The Israelis take these admonitions seriously. True, Mr. Weinberger had not been initially for the Lavi, his views reflecting those of the US aircraft industry that American military aid ought to be used to purchase American planes. But Mr. Shultz had backed the Lavi, and his conversion rested solely on economic grounds, while many of those at working-group levels were genuinely concerned about the impact of the Lavi project on the Israeli force structure.
The issue is not black and white. Even under current arrangements, about 40 percent of the Lavi project will be farmed out to American contractors, including those responsible for the engine, tail, wings, and main navigation systems. And should Israel scuttle the Lavi, many of its engineers and technicians will find work modifying the American-made platforms once they reach this country.

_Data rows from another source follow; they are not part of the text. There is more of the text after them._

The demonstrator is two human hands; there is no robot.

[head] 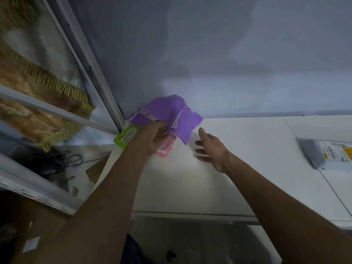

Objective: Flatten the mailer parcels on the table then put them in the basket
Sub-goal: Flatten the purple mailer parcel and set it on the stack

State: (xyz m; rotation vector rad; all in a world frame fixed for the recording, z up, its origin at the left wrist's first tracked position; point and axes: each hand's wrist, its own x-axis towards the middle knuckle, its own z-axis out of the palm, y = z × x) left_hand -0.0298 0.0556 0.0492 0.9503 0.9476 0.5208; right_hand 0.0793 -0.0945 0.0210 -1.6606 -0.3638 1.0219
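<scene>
Four mailer parcels are in view, one of each colour. A crumpled purple plastic mailer (167, 113) with a white label strip is held up over the far left corner of the white table (238, 168), at about 11 o'clock from the picture's middle. The left hand (154, 138) grips its lower edge, fingers curled round the plastic.

A flat pink plastic mailer (164, 150) lies on the table directly beneath that hand. Only its corner at 5 o'clock from the hand shows; the rest is hidden by the hand and the purple mailer. A bright green mailer with a white label (124, 139) sits at 9 o'clock from the hand, at the table's left edge, partly covered by the wrist. A grey plastic mailer with a white and yellow label (322, 155) lies at 3 o'clock, well apart from the others and cut off by the picture's right border. None of the label print can be read.

Both hands are in view. The right hand (211, 149) holds nothing, palm down with fingers spread, near the purple mailer's lowest corner. Whether it touches the tabletop cannot be told.

At 9 o'clock, off the table, a gold-fringed patterned cloth (57, 86) and a tangle of dark cables (55, 162) are blurred.
</scene>
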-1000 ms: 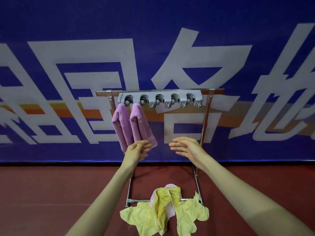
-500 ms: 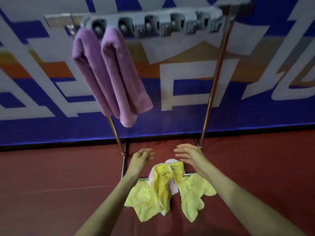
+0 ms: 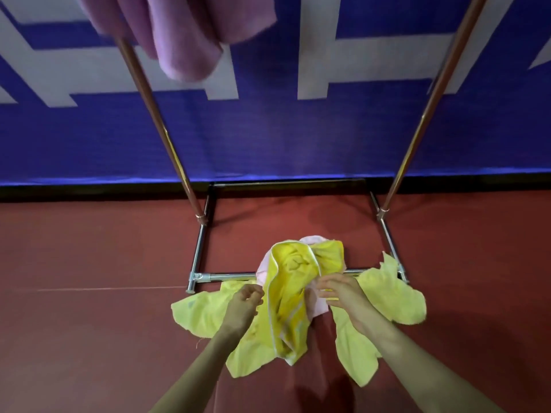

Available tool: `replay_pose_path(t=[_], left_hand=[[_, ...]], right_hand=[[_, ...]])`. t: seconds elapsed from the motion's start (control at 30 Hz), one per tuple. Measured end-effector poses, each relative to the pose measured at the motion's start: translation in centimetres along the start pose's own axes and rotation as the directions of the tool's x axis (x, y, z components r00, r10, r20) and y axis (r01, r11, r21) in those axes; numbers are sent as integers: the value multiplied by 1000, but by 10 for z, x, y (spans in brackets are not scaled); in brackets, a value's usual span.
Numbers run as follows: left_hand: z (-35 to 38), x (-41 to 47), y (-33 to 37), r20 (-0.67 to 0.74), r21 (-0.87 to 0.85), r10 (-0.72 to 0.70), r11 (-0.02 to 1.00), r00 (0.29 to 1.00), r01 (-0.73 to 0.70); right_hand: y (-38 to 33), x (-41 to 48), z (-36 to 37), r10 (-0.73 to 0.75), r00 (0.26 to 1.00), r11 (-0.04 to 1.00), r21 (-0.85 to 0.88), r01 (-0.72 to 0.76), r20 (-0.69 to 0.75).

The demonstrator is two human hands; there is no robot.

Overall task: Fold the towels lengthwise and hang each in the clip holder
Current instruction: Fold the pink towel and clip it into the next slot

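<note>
A heap of towels lies on the red floor at the foot of the rack: a bright yellow towel (image 3: 293, 263) on top, a pink towel (image 3: 317, 305) under it, and pale yellow towels (image 3: 202, 311) spread at both sides. My left hand (image 3: 244, 301) hovers over the left pale yellow towel, fingers loosely curled and holding nothing. My right hand (image 3: 338, 290) is on the heap, thumb and fingers closing on a fold of the pink towel beside the bright yellow one. Two purple towels (image 3: 185, 40) hang at the top edge. The clip holder is out of view.
The rack's two slanted metal poles (image 3: 158, 114) rise on either side of the heap, and its chrome base bar (image 3: 226, 276) runs under the towels. A blue banner wall (image 3: 283, 138) with white lettering stands right behind the rack. Red floor stretches left and right.
My view has tilted down and closer. Both hands dropped from the hanging purple towels to the heap on the floor, and the right hand has reached the pink towel.
</note>
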State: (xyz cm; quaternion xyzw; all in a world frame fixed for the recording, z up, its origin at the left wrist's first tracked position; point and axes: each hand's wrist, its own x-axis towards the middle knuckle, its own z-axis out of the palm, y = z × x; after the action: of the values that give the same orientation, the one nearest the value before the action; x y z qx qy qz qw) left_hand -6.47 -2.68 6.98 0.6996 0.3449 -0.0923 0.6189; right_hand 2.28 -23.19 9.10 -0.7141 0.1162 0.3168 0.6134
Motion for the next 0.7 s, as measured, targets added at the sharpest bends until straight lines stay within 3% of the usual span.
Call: replay_pose_path(t=[0.23, 0.37, 0.6, 0.7], left_hand=[[28, 48, -89, 106, 181, -80, 982, 991, 60], [41, 58, -105, 40, 294, -20, 956, 999, 8], [46, 44, -100, 35, -79, -55, 995, 998, 58], [43, 41, -99, 105, -89, -9, 996, 994, 18]], right_hand=[[86, 47, 28, 73, 996, 997, -38, -72, 43], [110, 55, 32, 104, 993, 993, -57, -101, 59], [123, 55, 37, 88, 995, 996, -2, -88, 45], [126, 62, 45, 69, 998, 997, 44, -68, -7]])
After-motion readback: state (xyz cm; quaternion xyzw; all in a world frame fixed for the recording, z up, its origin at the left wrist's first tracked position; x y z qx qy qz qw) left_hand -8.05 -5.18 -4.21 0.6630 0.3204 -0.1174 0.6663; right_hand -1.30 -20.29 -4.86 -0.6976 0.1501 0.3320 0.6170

So while continuing their public support for the Lavi, Prime Minister Shimon Peres and Defense Minister Yitzhak Rabin are waiting for a specific counterproposal from the Pentagon. One very possible result: acceptance by Israel of F-16s along with generous subcontracting arrangements, not only on that plane, but on the next-generation American project -- the advanced tactical fighter -- together with work on other developing American systems.
Thus the Lavi may yet prove a milestone, not as originally intended, but for changing the relationship between the US and Israel from one where the Israelis were primarily recipients of US aid to one where they earn US dollars through participation in US defense programs, in the process refurbishing their own technological base. This will not satisfy those who feel Israel must design its own defense systems to cope with its special needs, but it could go a long way toward meeting those needs while ensuring adequate future resources.
C. Robert Zelnick is chief correspondent for ABC News in Tel Aviv.